I initially set out to design a circular economy within the ceramics industry. However, the process of firing ceramics changes the chemical compounds of the materials irreversibly, meaning it is impossible to revert a ceramic plate back into its original raw materials for reuse. This ultimately prevents us from closing the loop and designing a circular method of production within the industry. A viable solution was to design an industrial symbiosis around the ceramics industry where the waste material from one industry becomes a raw material in another, generating zero waste form production. Through in depth material investigation and examining more than 100 ceramic test tiles, I was able to produce a range of glazes made from ceramic waste. I was able to identify which waste material could substitute the typical virgin mined raw material used in ceramic production which makes it easy for any ceramicist to apply to their own work. For example; Glass slurry can substitute the silica and flux components in a ceramic glaze, stone offcuts can substitute the silicas and excavation waste can substitute the aluminas. A ceramists can choose how many components they substitute and build upon it which is an attractive quality of 'Circular Ceramics'.
How it is different
'Circular Ceramics' is an open source research project where by all the methods of reclaiming waste is accessible to everyone and can be applied at all scales of ceramic production, from studio potter to mass manufacturer. In addition, these solutions provide ecological and economic gains. My main focus is to create a systemic change at industrial level in order to create the maximum positive environmental impact. I am aware of many businesses using waste to produce products but I believe it is essential to challenge and tackle industries and provide them with sustainable solutions as ultimately they are responsible for the biggest impacts on our fragile ecologies. I believe I have the knowledge and ability to connect industries that are being put under increased pressure, and implement the material substitutions as listed above which would provide them with ecological and financial gains.

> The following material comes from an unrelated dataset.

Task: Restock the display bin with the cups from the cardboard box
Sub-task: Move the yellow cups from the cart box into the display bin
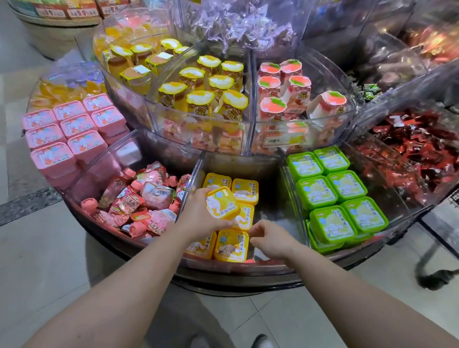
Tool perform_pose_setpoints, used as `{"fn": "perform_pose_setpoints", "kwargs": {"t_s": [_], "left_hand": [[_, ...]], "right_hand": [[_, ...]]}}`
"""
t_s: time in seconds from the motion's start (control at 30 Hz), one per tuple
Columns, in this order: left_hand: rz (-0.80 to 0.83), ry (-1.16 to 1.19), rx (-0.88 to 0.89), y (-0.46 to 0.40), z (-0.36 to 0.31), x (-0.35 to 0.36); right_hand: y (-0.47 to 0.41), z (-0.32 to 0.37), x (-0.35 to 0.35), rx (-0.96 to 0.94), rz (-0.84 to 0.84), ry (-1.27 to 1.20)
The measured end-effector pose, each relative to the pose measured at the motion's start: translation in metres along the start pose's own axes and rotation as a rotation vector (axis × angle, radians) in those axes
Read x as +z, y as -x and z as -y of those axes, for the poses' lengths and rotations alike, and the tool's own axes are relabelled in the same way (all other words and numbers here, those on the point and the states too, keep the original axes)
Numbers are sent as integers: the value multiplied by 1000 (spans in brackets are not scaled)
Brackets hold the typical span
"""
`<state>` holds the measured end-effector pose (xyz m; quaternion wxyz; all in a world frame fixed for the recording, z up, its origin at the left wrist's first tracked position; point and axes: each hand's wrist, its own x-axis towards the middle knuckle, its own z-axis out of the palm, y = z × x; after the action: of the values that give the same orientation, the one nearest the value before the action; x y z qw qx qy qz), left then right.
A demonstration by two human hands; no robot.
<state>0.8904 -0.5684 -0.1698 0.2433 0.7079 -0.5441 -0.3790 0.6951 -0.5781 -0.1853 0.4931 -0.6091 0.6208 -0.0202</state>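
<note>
On the left of the round tiered display sit the square pink plastic tubs (61,134) in neat rows, and below them a loose heap of pink spouted drink pouches (142,202). Next comes the clear-walled display bin (196,173) being restocked, part filled with square yellow plastic cups (233,245) with foil lids. The left hand (201,215) is over this bin, fingers and thumb curled round one yellow cup (222,203), held tilted above the ones already lying there. The right hand (273,238) hangs just beside the front cups, fingers loosely curled and holding nothing that can be seen. To place this cup well, I would level it, lid up, and set it square into the bare right side of the bin, matching the rows, with the free hand steadying neighbours so none tip. The lids carry a cartoon animal and Chinese writing, too small to read surely. Further right stand square green lidded tubs (341,194) of the same design, then red-wrapped sweets (419,158). The cardboard box is not in view.
</note>
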Motion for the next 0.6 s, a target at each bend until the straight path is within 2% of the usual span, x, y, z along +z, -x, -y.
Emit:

I have a 5 step plan in implementing my methods globally. For this project to be successful on a mass scale I believe it is important to start small. This means working with small scale ceramic producers in order to provide a proof of concept to mass procures who may be more hesitant to adopt these methods. I will then begin to build relationships between large scale manufacturers and begin substituting in waste materials. The ultimate goal is to form an industrial symbiosis between multiple manufacturers. I am currently working with small scale manufacturers building up this community and have plans to work internationally in October.
In May 2020 this project won Wanted Deisgn's best student project 'conscious design' award for the sustainable solution category.